Dutch chemical company Akzo Nobel followed through on its plans to
cut costs at its pressured Diosynth subsidiary by slashing staff at
the unit, which has been hit by a deteriorating market for its
manufacturing services in both chemical and biological active
pharmaceutical ingredients (APIs).

The company said that "overcapacity in the chemical synthesis business is too high to ignore,"​ as it announced 350 job cuts and a restructuring of Diosynth's worldwide operations. Last month a start was already made with a reduction of production capacity at the company's Buckhaven site in Scotland, with the loss of 75 jobs.

Diosynth is facing a significant rise in overcapacity as a result of a severe decline in demand for APIs. Third party customers are destocking to reduce working capital and there is general overcapacity in the chemical API sector. Moreover, captive demand from Akzo Nobel's human pharmaceutical business Organon is also shrinking, as a result of destocking and lower sales for some products.

In the face of declining demand, Diosynth is reducing its worldwide chemical synthesis capacity by closing its production site in Mexico and scaling back facilities in the Netherlands.
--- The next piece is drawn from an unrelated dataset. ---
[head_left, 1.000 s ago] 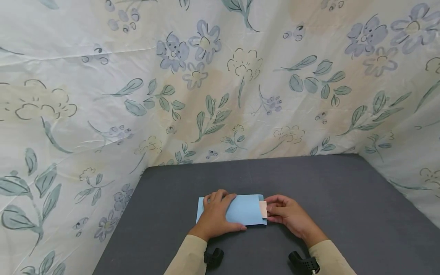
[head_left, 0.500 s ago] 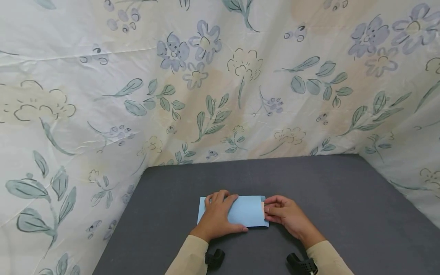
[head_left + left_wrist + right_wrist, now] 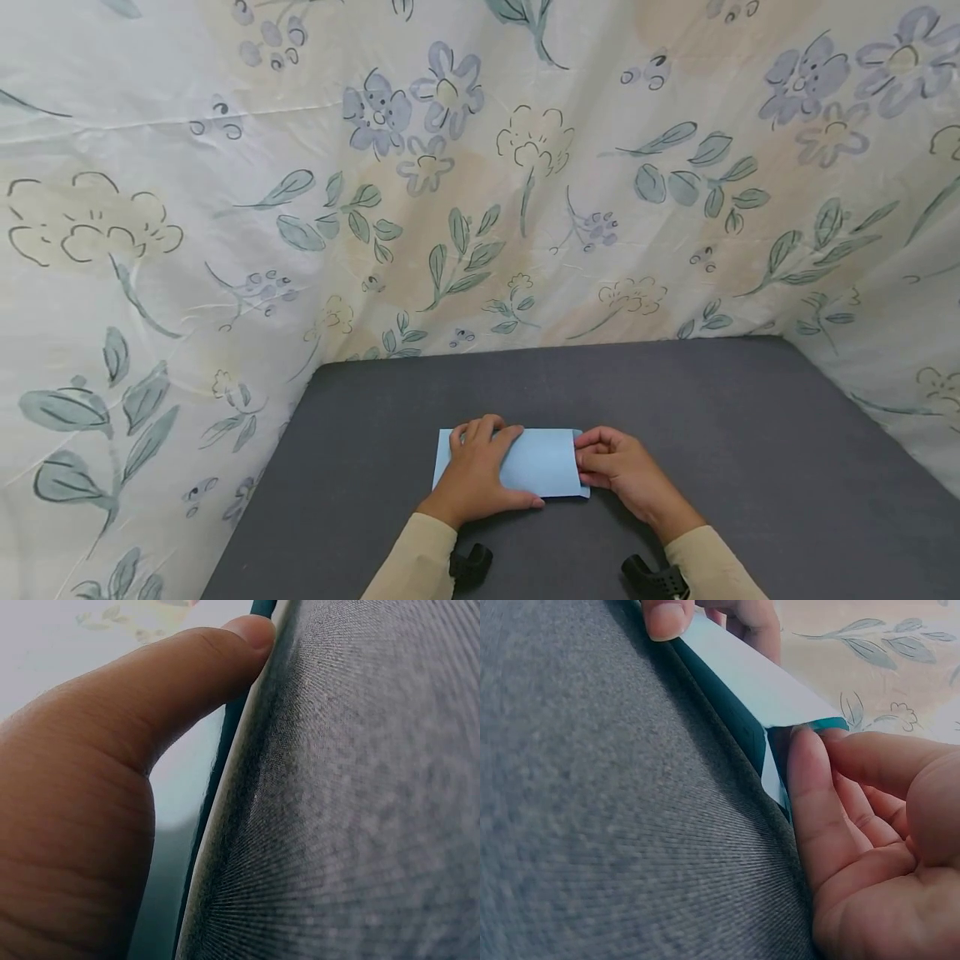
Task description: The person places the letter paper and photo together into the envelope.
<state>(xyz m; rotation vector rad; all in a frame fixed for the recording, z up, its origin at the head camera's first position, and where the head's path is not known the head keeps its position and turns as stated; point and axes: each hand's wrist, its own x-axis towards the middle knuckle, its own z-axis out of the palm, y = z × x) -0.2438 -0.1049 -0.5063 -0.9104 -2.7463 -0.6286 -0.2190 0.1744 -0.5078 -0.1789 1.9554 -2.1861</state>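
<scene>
A flat light-blue paper box (image 3: 543, 462) lies on the grey table, its open end to the right. Across its left part spreads my left hand (image 3: 474, 479), fingers bent over the far side and thumb along the near edge. In the left wrist view, that thumb (image 3: 202, 664) presses the box's side (image 3: 217, 772). My right hand (image 3: 622, 471) has its thumb and fingers drawn together in a pinch at the open end. Seen from the right wrist, the fingertips (image 3: 810, 754) reach into the opening beside a small folded flap (image 3: 771, 780). The pale piece between them is hidden inside.
Dark grey cloth covers the table (image 3: 375, 533). White fabric with a floral print (image 3: 480, 208) hangs behind it and along both sides. Black straps with small camera mounts (image 3: 471, 567) sit at both wrists, beside beige sleeves (image 3: 416, 558).
The pale piece that stuck out of the box's right end has slid left inside, out of sight. My right hand followed it left; the box and left hand shifted slightly right.
</scene>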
"We have decided to reduce capacity at sites focused on producing starting materials or intermediate products,"​ commented Johan Evers, Diosynth's general manager. The Mexico City facility produced starting materials, while at Buckhaven Diosynth manufactures pharmaceutical intermediates.

Virtually all the 175 workers at the Mexico City plant will lose their jobs, and a further 100 positions will go in the Netherlands, said Akzo. It will transfer the manufacturing of API products to multi-purpose chemical sites in the Dutch towns of Apeldoorn and Oss, but warned that overproduction remained a problem at those sites as well.

The move sees the company's ongoing programme to 'fix pharma' extended to include its pharmachem operations. Akzo has already shed 4,080 staff across the group in 2003 in order to cut costs and lessen the impact of a patent expiry on Remeron (mirtazepine), its top-selling antidepressant drug.

"Cost cutting is one of the pillars of our strategy to fix pharma,"​ said the company, which has also stated it expects to complete several important divestments in its chemicals portfolio before the summer.